L’Égypte, où 60% de la population a moins de 30 ans, est «un pays au bord de l’explosion», estime Yahia Zoubir, professeur en géopolitique à la Kedge Business School et chercheur au Brookings Doha Center, au micro de Sputnik.
Guerre, immigration et Covid-19
Privée des possibilités d’emploi des marchés du travail à l’étranger, l’Égypte patine. Auparavant, explique le chercheur, le pays en profitait pour désengorger sa masse de jeunes actifs.
«Historiquement, l’Égypte envoyait beaucoup de son surplus de main-d’œuvre en Libye. Si le pays a soutenu Haftar comme il l’a fait, c’est aussi parce qu’il le pensait capable de ramener la stabilité sur son territoire et permettre la reprise de l’immigration égyptienne vers la Libye. Le Caire espérait ainsi avoir un gouvernement qui lui soit favorable et qui reprendrait l’immigration égyptienne vers la Libye pour alléger la pression sur l’État égyptien.»

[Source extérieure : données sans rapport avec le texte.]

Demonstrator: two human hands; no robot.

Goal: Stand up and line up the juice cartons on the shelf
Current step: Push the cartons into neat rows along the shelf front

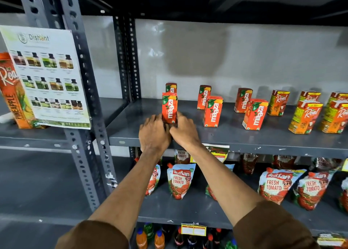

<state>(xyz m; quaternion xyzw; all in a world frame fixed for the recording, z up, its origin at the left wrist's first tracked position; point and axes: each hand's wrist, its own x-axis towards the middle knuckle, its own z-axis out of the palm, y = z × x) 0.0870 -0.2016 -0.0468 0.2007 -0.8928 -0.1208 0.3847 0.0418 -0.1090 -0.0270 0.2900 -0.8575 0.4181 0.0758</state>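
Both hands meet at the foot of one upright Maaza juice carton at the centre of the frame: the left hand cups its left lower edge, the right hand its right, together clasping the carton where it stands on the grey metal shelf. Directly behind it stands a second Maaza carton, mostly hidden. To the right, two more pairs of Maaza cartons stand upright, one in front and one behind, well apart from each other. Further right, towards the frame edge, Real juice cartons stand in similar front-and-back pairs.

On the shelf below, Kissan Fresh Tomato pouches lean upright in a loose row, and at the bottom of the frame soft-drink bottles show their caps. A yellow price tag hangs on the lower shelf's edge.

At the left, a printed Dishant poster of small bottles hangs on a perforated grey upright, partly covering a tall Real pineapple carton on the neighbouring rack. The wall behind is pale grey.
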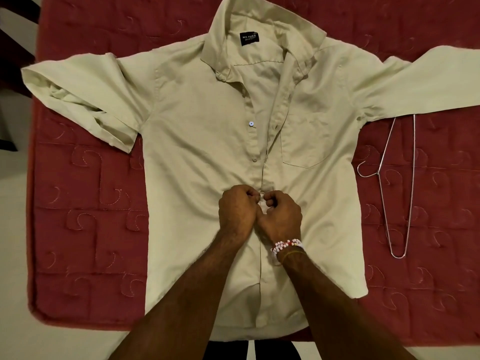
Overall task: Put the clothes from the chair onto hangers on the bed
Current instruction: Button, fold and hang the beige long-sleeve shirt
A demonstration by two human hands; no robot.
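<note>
Red bed carries a pale shirt — left hand and right hand pinch its placket — wire hanger alongside.

**One head-worn view, looking steeply down at the bed**

A single wide-angle camera sits on the person's head, facing forward and steeply down, almost square onto the red bed. It is close. The spread shirt fills the middle of the frame, and the sleeve at the frame's right is cut by the edge. Both forearms enter from the bottom edge, and the left hand and right hand meet just below centre. The wire hanger lies towards the right side. Pale floor shows along the left edge, where the bed's outline bows.
</note>
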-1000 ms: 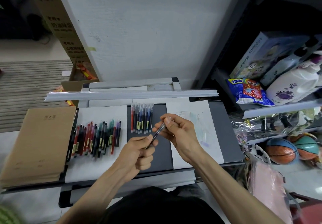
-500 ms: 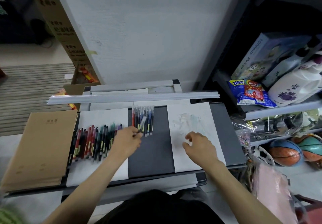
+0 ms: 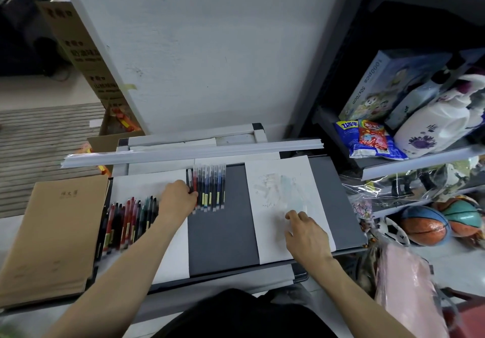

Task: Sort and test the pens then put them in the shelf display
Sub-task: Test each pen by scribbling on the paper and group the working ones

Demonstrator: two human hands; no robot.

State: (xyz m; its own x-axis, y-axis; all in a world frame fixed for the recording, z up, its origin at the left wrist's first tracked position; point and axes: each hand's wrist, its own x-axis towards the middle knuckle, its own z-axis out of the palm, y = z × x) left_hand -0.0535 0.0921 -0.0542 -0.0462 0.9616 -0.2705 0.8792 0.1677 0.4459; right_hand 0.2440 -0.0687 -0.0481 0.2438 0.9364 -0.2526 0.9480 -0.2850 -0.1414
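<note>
A pen (image 3: 190, 177) is pinched by the left hand (image 3: 176, 201) beside the pen row (image 3: 212, 188); the right hand (image 3: 305, 235) is rested, fingers relaxed, on the paper (image 3: 275, 180).

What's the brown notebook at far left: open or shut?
Shut. The brown notebook lies flat with its cover up. Title characters are visible near the top, and no inner pages show.
</note>
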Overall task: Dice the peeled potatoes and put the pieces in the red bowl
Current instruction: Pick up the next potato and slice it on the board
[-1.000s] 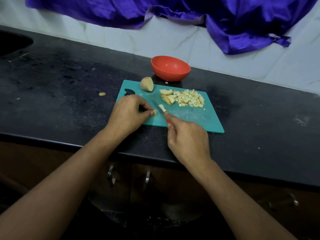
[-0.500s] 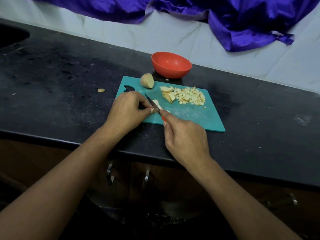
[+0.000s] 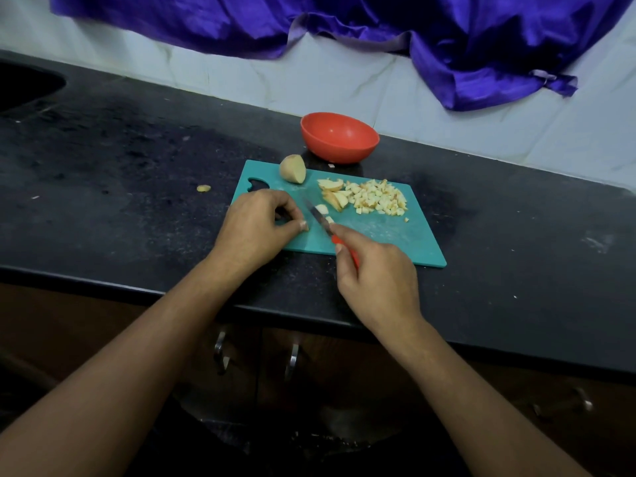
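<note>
knife (image 3: 320, 220) shifted right, off left hand's (image 3: 254, 228) potato piece (image 3: 306, 228)

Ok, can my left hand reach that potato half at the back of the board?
Probably yes. The potato half lies just beyond the left hand, bare board between, the knife off to the right. The hand pinches a small potato piece, though, and must drop it first.
</note>
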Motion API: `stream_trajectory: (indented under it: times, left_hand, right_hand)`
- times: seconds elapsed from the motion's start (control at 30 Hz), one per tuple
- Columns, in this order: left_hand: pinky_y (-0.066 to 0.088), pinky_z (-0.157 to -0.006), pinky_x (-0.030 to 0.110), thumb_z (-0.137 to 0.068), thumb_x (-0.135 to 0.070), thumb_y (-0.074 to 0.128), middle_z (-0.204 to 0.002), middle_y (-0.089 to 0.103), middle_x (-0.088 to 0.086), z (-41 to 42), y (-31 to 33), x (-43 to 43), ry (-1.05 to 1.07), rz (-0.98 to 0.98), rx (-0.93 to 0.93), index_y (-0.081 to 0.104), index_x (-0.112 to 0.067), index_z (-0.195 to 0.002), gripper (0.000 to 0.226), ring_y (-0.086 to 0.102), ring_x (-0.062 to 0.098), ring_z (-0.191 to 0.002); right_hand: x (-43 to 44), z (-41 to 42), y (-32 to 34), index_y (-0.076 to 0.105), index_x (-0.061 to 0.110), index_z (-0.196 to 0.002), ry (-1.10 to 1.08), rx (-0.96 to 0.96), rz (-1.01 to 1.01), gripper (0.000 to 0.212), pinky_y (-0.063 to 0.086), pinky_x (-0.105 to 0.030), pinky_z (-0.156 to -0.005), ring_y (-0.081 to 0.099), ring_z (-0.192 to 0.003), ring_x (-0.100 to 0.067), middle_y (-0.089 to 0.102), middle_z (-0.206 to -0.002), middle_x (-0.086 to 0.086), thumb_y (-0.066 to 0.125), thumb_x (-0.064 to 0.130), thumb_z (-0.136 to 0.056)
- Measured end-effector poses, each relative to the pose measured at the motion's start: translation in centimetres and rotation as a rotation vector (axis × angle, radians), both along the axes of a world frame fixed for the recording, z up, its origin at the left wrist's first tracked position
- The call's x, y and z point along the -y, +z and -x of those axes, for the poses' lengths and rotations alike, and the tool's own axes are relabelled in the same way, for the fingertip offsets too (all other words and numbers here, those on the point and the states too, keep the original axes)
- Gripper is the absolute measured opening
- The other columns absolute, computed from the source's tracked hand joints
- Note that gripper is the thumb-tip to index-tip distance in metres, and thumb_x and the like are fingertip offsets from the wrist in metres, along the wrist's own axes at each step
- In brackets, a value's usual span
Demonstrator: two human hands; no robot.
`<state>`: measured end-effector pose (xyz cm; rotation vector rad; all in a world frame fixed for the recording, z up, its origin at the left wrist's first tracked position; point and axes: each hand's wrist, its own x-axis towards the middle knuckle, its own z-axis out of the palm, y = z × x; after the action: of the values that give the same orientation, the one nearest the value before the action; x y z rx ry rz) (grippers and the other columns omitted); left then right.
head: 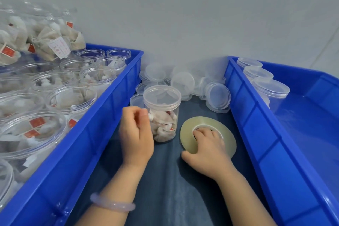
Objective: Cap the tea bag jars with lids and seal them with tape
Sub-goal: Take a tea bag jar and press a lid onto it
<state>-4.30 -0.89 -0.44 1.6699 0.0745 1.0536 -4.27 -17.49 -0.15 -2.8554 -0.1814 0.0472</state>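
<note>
The capped clear plastic tea-bag jar [163,119] stood on dark cloth [165,179], left hand [136,132] curled beside it, grip unclear, right hand [209,145] hooked into the flat yellowish tape roll [188,130], and the job needed that jar steadied and tape pulled taut across the lid [161,95] seam.

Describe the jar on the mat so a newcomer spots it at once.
Look at the dark mat between the left bin and the right bin. One jar stands upright there, between the left hand and the tape roll under the right hand. Unlike the loose lids behind it, it holds tea bags and is capped.
</note>
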Motion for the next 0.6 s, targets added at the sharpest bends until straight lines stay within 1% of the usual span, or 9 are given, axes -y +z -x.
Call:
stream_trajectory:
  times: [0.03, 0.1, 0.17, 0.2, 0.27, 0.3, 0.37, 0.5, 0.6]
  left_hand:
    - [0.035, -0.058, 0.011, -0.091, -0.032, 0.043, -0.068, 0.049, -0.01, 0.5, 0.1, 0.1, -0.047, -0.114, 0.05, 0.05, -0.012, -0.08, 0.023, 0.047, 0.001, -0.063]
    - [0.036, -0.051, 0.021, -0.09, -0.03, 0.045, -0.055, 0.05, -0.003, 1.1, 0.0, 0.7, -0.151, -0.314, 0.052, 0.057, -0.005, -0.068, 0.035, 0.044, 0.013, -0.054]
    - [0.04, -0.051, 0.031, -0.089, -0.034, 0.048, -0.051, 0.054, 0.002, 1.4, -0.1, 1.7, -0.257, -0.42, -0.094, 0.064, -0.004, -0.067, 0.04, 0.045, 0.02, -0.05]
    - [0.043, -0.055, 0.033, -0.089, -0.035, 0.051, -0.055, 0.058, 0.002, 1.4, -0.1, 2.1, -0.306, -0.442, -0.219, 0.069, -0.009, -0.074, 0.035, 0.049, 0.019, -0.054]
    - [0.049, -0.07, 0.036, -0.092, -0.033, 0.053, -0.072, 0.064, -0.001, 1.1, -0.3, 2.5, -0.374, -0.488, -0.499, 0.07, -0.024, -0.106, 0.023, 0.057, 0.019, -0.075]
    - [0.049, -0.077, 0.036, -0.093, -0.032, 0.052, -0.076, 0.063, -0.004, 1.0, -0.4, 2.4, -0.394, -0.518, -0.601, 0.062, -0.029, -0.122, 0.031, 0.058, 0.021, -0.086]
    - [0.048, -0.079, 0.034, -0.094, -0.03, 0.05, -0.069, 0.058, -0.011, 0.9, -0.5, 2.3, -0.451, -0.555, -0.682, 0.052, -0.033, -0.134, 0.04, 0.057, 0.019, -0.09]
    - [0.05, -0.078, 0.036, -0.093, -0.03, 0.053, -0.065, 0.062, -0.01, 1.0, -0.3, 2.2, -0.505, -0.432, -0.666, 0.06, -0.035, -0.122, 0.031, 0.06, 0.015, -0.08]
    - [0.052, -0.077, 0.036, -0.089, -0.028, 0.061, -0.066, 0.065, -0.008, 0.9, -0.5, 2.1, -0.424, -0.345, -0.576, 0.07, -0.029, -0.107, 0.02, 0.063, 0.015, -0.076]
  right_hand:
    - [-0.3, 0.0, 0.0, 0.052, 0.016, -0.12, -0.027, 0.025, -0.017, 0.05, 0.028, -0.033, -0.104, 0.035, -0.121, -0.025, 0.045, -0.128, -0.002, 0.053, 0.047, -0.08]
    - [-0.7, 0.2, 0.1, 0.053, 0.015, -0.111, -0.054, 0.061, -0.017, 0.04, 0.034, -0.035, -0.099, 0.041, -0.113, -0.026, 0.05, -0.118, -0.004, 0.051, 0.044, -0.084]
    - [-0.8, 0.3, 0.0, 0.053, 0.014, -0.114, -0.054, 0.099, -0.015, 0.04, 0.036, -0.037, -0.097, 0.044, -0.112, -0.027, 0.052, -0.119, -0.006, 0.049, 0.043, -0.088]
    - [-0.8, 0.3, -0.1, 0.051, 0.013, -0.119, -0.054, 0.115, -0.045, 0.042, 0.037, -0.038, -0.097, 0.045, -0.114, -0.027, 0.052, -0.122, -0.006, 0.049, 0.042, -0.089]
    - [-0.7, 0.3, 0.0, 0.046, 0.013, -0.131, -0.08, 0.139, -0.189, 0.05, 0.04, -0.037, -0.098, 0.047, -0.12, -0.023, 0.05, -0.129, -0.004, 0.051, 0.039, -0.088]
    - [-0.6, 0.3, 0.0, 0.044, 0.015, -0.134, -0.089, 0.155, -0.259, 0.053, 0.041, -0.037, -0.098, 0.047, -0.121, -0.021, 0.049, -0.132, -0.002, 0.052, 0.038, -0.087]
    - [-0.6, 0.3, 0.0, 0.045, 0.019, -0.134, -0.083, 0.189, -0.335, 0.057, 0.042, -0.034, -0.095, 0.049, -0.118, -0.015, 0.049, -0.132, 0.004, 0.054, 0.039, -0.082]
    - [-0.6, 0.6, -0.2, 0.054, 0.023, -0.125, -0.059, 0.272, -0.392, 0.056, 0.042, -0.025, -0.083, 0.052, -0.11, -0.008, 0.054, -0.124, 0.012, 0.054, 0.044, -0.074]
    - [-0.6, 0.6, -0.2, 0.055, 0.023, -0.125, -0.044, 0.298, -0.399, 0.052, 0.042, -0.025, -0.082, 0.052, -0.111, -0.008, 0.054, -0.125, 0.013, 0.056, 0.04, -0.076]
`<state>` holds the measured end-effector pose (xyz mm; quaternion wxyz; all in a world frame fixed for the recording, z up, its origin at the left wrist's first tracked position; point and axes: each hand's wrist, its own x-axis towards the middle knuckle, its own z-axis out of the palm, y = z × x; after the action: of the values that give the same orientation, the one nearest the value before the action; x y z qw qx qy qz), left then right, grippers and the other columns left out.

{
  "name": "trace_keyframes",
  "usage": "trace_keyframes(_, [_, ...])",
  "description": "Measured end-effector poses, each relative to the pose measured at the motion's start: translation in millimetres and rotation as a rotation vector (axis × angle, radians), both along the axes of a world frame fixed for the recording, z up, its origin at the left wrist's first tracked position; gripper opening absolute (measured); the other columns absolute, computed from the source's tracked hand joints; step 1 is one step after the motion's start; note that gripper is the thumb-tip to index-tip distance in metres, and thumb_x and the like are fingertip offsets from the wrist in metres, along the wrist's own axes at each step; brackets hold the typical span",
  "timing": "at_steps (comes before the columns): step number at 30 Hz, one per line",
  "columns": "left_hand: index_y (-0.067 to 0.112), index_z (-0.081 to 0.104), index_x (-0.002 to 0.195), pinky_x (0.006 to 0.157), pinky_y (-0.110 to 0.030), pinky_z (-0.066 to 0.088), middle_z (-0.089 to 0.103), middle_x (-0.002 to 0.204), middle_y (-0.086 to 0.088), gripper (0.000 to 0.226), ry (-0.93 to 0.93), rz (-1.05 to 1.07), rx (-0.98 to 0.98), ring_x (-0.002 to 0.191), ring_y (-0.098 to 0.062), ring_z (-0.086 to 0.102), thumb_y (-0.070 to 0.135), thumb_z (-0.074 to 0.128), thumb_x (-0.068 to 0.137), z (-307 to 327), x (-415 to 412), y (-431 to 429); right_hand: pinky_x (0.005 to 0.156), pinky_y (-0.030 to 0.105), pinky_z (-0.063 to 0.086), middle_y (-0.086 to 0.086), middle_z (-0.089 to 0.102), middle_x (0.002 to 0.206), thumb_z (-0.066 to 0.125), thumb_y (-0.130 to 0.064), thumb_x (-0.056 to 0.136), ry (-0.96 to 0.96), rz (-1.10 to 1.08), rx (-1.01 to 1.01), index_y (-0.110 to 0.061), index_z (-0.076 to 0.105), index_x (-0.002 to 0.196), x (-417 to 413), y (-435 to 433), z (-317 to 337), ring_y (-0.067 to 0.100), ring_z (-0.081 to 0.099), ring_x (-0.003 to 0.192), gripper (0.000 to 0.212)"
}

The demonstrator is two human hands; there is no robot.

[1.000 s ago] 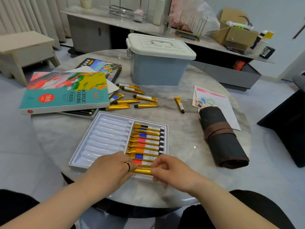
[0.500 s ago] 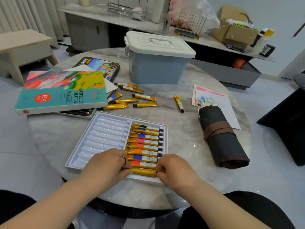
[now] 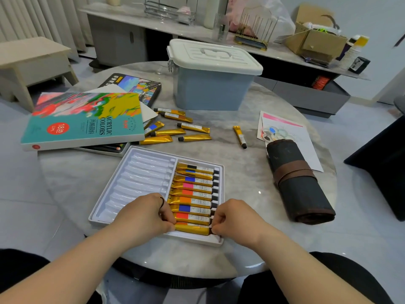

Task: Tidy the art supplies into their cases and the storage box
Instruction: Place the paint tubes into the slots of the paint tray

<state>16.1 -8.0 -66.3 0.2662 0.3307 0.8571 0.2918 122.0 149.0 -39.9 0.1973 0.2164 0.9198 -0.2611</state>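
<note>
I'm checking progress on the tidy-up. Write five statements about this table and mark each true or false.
1. The blue-grey plastic storage box has its white lid on. True.
2. The left column of the white plastic tray is full of tubes. False: its slots are empty; only the right column holds tubes.
3. A plain gold paint tube lies in the tray's nearest right-column slot. True.
4. The dark fabric roll lies unrolled. False: it is rolled up, a brown strap around it.
5. Every tube is put away. False: loose gold paint tubes lie on the round marble table.
</note>
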Motion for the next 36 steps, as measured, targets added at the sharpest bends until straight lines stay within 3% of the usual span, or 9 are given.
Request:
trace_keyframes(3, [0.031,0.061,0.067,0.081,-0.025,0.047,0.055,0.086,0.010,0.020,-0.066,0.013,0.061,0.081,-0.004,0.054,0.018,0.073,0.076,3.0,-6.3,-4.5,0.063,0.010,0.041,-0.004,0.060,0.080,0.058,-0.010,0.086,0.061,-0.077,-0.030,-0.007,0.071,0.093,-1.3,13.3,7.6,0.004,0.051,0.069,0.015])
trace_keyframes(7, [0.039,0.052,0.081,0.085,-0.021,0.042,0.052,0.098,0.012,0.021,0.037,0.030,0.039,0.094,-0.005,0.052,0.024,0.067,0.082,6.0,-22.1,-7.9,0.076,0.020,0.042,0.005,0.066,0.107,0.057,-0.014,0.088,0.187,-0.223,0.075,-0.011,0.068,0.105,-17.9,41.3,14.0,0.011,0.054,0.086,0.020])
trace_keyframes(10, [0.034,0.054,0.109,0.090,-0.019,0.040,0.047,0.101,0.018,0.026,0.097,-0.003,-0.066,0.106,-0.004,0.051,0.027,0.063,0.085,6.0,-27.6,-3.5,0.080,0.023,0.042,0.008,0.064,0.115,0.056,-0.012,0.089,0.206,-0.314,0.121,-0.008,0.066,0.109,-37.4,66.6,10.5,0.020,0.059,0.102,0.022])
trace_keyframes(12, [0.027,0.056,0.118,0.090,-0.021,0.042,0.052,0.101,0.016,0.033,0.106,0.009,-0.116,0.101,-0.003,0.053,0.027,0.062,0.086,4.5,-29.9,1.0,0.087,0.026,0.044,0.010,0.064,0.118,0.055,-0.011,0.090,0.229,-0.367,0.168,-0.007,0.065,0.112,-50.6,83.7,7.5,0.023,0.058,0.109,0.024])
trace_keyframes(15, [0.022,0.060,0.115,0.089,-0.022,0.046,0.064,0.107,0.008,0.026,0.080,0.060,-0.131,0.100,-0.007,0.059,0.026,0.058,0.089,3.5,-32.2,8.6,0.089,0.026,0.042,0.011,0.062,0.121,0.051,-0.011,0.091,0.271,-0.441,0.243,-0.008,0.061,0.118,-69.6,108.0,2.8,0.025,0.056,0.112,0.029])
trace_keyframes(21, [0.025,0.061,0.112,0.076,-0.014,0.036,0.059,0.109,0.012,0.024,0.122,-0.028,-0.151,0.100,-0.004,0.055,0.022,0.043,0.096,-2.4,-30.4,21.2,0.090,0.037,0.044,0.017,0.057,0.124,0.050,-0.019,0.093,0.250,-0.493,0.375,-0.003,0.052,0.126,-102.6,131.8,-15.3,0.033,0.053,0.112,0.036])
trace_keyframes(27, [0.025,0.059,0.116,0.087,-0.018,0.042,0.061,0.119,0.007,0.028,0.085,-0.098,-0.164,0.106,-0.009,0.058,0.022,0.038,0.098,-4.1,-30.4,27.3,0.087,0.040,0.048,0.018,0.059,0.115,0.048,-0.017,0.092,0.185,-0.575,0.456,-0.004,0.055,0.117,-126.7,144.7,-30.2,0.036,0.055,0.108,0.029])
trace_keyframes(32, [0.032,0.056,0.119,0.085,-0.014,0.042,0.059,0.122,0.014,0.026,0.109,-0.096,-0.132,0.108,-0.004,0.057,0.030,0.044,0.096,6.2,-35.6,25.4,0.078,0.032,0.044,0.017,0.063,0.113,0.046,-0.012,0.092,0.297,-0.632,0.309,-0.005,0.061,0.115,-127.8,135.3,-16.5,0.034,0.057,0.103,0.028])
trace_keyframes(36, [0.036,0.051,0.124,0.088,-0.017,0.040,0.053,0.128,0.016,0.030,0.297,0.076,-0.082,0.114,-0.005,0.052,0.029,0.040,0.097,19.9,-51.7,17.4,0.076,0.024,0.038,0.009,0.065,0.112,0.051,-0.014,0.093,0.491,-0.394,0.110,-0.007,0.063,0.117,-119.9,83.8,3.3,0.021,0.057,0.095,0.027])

Le schéma migratoire était le même vers certains pays du Golfe persique, en particulier les Émirats arabes unis. Là aussi, le carrousel s’est arrêté.
«Même si elle entretient de bons rapports avec les Émirats et les pays du Golfe, l’Égypte n’arrive plus à se défaire de son surplus de main-d’œuvre. Là-bas, ce n’est pas la guerre mais la crise sanitaire qui a mis un frein à l’immigration du travail égyptienne», note le spécialiste.
L’Égypte est donc seule face à ses responsabilités et la pression, qui ne cesse d’augmenter, oblige Abdel Fatah al-Sissi à prendre des positions fortes. «Vous vous accablez vous-mêmes et l’État [en faisant des enfants, ndlr]. Ensuite, vous vous révoltez et le cycle de destruction continue», s’indignait le Président lors de son discours sur la crise démographique égyptienne.
Menace djihadiste
Des propos durs mais il ne faut pas oublier que Le Caire n’a pas une, mais deux épées de Damoclès au-dessus de la tête. Le risque de soulèvement populaire en est une, mais le danger le plus pressant est la «menace djihadiste qui se nourrit sur le terreau fertile d’une jeunesse sans perspectives», souligne Yahia Zoubir.
«La crainte du gouvernement est que les groupes terroristes arrivent à étendre leur emprise sur cette jeunesse qui ne travaille pas. C’est le même schéma qu’en Tunisie, lorsque l’État islamique* payait des jeunes pour aller au front. Les sommes allaient de 1.000 dollars à 4.000 dollars pour ceux qui acceptaient de mourir en martyr», précise-t-il.
Un double danger qu’Abdel Fatah al-Sissi notait déjà en 2017, lorsqu’il déclarait que la surpopulation constituait, avec le terrorisme, «les deux véritables menaces» pour l’Égypte. En pleine pandémie mondiale, la tâche devient compliquée pour les autorités.
«Les conditions qui ont fait éclater le Printemps arabe en 2011 en Tunisie sont les mêmes que celles que l’on observe aujourd’hui», conclut-il.